▼
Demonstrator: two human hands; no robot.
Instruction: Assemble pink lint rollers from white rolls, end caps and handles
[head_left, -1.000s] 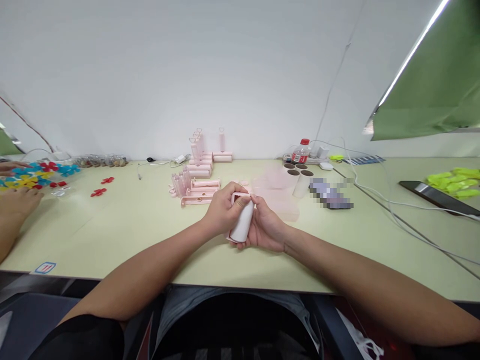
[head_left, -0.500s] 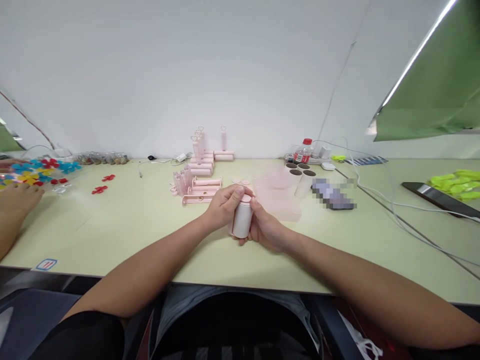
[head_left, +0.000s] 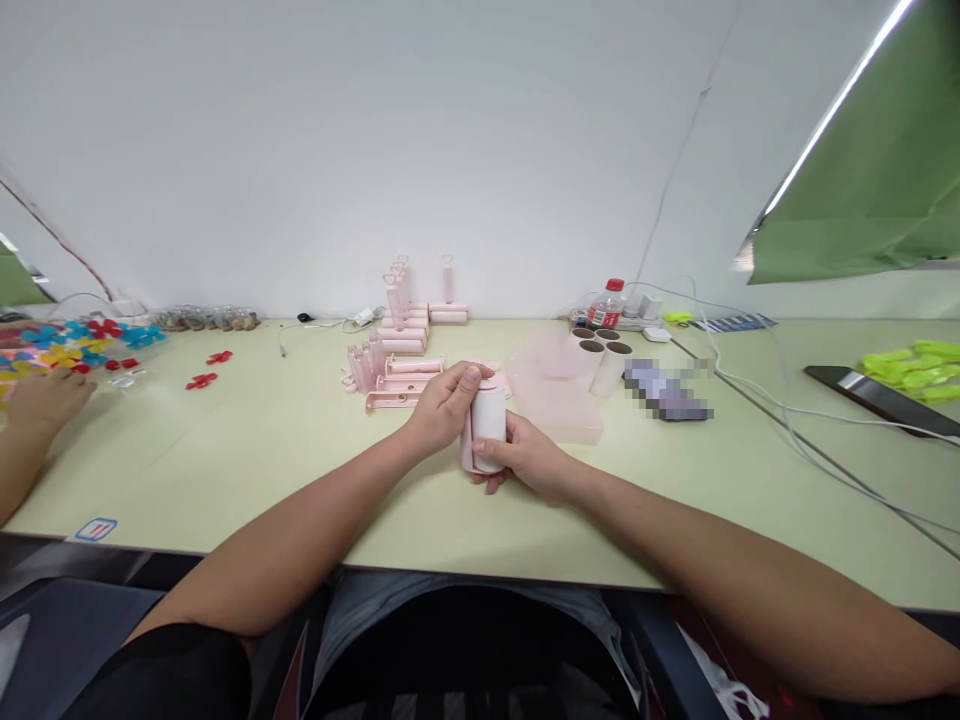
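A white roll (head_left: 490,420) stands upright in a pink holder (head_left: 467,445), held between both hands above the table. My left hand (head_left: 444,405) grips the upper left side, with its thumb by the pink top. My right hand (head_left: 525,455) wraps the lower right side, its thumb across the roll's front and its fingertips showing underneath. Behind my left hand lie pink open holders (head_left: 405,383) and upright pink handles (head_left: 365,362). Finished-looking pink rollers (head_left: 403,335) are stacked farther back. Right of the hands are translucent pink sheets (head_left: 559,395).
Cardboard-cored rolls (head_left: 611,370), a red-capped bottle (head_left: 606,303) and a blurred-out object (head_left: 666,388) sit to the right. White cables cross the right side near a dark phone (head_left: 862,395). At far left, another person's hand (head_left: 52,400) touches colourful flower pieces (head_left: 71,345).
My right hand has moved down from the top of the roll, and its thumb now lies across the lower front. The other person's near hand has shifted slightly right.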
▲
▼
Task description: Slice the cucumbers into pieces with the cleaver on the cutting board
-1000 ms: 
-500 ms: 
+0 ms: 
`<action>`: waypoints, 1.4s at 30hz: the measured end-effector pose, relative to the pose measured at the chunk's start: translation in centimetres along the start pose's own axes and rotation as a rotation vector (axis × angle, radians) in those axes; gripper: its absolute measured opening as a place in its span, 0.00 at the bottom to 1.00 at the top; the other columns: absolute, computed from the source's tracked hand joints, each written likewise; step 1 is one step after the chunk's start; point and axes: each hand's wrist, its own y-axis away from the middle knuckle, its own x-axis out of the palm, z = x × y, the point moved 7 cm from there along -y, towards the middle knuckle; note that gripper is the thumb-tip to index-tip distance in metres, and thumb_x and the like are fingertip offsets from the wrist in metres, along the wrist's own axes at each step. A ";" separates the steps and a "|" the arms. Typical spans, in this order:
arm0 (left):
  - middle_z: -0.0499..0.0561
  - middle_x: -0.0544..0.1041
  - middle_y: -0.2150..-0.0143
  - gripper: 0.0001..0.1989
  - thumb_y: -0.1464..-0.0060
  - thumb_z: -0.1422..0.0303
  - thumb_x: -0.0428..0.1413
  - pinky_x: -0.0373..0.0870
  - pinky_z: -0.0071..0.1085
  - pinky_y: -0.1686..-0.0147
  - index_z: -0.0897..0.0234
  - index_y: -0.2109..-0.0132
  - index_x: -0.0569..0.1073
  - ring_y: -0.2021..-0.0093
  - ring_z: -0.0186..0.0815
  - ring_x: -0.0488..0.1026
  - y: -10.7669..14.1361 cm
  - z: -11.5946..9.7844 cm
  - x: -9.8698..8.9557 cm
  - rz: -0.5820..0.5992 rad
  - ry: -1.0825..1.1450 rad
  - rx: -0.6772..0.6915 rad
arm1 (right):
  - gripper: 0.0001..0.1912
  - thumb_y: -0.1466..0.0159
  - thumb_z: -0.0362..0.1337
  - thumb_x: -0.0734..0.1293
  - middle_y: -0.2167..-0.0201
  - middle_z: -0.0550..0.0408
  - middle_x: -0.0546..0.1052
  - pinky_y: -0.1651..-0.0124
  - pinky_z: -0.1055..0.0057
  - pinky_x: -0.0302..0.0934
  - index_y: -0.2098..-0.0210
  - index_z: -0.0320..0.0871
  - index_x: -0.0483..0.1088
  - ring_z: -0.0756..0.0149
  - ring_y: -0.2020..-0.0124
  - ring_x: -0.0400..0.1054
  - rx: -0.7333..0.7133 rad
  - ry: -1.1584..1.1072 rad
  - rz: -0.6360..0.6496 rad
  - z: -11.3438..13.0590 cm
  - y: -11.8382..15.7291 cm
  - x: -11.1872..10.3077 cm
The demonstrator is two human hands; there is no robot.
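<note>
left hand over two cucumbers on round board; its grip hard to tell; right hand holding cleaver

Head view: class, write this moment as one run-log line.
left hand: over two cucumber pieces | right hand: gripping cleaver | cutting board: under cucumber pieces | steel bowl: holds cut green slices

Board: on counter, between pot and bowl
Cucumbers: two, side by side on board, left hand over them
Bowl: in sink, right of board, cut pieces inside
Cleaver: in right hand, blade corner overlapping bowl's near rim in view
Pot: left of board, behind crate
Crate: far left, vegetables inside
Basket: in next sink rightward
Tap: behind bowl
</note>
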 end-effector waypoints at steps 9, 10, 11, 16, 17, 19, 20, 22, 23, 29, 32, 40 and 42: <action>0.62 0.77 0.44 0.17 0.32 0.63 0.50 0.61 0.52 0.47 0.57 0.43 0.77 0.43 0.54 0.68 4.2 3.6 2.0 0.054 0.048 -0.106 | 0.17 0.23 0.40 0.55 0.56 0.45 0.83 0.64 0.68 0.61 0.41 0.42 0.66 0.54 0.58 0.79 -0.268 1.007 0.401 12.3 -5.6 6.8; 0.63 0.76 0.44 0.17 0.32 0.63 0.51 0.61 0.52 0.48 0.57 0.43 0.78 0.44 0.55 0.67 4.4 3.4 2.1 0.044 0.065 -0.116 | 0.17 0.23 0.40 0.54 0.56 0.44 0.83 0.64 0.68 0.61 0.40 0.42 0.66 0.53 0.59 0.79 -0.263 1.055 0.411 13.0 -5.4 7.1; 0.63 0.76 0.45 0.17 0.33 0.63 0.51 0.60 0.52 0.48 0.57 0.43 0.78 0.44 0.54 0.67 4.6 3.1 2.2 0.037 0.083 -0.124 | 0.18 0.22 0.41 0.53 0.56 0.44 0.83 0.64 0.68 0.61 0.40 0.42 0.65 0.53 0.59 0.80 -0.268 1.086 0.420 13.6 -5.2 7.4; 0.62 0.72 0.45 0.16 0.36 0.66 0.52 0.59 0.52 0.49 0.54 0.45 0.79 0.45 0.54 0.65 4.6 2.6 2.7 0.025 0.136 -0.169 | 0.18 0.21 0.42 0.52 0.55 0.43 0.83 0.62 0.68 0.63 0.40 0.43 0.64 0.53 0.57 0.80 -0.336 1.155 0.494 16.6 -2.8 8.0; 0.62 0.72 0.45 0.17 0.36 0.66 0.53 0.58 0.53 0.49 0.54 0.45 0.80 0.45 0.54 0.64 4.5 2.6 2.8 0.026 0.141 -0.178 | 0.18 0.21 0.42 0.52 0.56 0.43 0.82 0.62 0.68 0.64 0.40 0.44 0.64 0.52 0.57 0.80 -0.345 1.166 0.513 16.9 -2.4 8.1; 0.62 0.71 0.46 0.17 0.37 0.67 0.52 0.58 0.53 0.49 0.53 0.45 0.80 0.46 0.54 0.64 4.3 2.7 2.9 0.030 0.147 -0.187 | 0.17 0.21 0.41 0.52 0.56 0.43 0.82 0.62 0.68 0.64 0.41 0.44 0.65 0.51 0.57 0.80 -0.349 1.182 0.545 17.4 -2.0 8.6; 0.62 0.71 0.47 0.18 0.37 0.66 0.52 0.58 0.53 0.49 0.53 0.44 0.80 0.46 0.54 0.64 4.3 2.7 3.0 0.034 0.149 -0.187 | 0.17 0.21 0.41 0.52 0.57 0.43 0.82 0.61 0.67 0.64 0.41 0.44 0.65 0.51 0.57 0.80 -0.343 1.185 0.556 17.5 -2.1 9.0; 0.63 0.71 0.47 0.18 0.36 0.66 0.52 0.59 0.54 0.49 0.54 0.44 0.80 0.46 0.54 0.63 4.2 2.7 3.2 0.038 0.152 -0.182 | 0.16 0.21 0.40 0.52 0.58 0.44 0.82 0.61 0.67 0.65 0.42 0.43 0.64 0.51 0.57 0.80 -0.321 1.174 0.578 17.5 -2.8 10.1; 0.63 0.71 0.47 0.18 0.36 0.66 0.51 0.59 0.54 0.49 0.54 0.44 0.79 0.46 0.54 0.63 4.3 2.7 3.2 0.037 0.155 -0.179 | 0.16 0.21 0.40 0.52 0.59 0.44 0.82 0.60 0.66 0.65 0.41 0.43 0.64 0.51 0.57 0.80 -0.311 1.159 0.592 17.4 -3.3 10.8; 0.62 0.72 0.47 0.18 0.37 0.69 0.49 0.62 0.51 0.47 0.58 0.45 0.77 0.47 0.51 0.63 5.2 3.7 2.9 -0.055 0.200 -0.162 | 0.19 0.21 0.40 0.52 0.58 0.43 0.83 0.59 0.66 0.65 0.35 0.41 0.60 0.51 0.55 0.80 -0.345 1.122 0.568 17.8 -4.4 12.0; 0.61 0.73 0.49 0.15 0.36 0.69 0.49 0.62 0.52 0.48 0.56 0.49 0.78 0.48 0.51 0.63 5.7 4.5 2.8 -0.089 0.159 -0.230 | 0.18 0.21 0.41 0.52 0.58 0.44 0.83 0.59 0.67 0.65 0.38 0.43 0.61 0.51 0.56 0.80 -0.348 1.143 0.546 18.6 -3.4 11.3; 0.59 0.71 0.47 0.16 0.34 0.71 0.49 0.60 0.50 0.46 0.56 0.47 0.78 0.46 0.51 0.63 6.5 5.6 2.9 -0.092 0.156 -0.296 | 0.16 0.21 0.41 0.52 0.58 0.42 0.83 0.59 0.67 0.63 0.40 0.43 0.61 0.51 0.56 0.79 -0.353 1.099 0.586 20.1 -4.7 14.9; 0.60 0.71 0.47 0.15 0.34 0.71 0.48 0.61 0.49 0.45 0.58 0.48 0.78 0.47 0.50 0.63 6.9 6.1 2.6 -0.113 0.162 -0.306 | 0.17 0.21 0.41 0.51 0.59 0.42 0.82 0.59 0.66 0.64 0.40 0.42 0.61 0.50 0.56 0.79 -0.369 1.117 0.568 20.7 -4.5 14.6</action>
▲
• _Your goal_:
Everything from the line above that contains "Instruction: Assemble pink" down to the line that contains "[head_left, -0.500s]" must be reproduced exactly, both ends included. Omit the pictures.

• _The completed task_:
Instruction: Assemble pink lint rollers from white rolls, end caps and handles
[head_left, -1.000s] 
[head_left, -0.500s] 

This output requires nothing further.